Last year at this time I got into a bit of a kerfuffle with the local Pole Circle Police regarding the legality of foraging elderflower in the park. Turns out these ill-informed armed guards were under the impression that foraging was illegal. It was a typical win the battle, lose the war moment and facing imminent arrest and not much in the mood to lose the war that day, I did something very unusual for me in a threatening authority situation. I shut the hell up and let the gendarmes finish their harassment shtick.

In order to further boost my burgeoning sense of moral superiority on this foraging issue in all future kerfuffles, I’ve started a personal elder-planting campaign; in the DemoGarden, in the park itself and nurturing little elders in nature. This year I harvested enough of the powdery perfumey flowers from my own sources (and the neighbour’s) to make 20 liters of syrup! And they’re all still blooming away.

My signature drink to make from elderflower syrup is a fermented, floral, lightly bubbled kefir.

To make 1 liter of Elderfower Kefir mix the syrup 1:4 with water and add a few spoons of your water kefir crystals. Let the bottle sit on a sunny windowsill for 3-5 days. Taste, and when it’s a little sweeter than you would normally drink it, put strain out the kefir crystals (the culture remains), bottle the liquid and keep in the fridge a few days.

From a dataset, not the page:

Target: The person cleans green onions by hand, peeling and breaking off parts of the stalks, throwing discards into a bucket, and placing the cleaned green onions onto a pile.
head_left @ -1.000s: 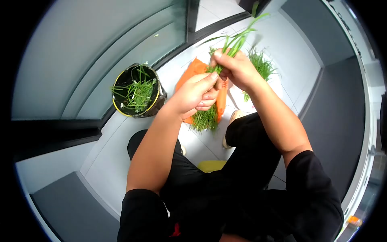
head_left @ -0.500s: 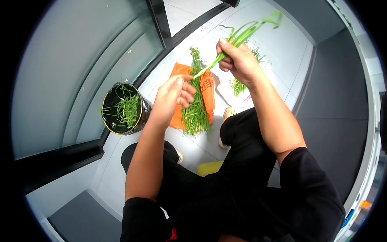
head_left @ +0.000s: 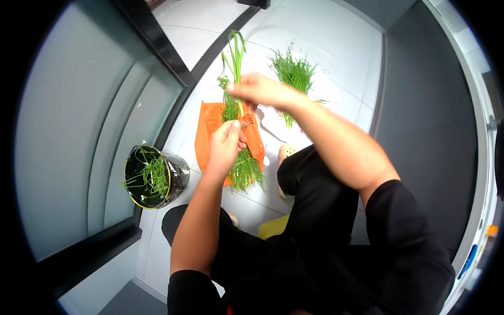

Placing the bottles in the fridge for a week or so really gets the carbonation going without the drink becoming sour or yeasty. It also prevents the bottles from exploding. I have taken to using the Dutch milk bottles with screw tops. They leak - which is great, because they don’t explode.

The kefir crystals, like all SCOBY’s, are a community of beasts. I’ve found that fermenting at changing temperatures makes for a tastier drink with a nicely textured bubble. The shift from room temperature to the fridge is all the (elderflower) kefir needs.